SOURCE DATA: Begin

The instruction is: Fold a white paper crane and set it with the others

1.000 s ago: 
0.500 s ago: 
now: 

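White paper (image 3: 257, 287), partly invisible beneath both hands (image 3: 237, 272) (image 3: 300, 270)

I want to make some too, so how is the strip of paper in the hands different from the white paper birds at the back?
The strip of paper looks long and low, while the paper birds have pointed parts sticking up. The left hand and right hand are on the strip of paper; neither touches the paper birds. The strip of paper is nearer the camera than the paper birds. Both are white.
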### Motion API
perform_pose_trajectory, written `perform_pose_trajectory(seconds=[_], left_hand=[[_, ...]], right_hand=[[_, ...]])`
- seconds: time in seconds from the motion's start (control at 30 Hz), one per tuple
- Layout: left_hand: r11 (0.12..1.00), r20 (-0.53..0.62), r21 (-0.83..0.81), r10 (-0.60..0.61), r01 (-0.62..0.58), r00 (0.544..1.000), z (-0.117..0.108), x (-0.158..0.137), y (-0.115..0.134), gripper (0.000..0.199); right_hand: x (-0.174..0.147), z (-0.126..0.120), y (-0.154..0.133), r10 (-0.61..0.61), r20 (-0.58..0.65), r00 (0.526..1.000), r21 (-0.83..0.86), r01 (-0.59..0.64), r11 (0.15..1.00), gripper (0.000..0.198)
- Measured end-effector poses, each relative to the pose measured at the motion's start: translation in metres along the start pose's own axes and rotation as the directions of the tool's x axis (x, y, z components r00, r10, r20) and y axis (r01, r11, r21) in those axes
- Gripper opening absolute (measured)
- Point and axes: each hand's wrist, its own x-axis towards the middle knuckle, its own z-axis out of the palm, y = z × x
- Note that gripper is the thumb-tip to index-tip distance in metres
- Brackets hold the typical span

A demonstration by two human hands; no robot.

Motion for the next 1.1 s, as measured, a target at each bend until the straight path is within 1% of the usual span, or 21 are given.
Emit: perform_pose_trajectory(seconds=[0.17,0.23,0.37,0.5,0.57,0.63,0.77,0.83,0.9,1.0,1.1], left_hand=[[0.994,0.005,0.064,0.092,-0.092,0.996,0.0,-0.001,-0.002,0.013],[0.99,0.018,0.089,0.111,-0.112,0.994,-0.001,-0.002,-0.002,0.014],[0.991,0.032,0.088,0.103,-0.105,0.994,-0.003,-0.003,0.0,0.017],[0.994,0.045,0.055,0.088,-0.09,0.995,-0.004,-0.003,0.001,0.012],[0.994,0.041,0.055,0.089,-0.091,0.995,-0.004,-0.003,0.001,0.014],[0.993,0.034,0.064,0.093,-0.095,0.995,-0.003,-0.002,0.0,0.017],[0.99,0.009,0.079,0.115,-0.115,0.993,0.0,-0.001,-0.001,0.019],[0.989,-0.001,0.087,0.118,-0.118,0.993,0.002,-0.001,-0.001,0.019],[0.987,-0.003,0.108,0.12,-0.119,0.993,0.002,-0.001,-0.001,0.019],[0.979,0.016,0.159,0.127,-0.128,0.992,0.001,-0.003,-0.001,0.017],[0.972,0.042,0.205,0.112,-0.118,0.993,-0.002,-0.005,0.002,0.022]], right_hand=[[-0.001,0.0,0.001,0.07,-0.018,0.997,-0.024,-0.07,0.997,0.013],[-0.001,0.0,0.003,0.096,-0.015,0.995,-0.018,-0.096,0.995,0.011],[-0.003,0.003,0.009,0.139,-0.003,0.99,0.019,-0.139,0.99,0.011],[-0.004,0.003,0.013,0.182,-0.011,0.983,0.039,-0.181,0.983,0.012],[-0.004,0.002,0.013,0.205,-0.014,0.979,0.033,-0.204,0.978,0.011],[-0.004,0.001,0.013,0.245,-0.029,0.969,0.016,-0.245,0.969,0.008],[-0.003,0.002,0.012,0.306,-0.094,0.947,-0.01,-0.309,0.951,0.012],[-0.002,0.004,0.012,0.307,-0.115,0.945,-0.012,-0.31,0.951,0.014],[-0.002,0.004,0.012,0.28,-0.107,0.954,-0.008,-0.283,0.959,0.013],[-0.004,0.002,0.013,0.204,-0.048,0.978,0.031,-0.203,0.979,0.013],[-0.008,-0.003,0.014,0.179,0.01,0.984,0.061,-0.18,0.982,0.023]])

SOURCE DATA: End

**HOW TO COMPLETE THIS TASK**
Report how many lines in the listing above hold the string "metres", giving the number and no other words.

**WRITTEN REPLY**
2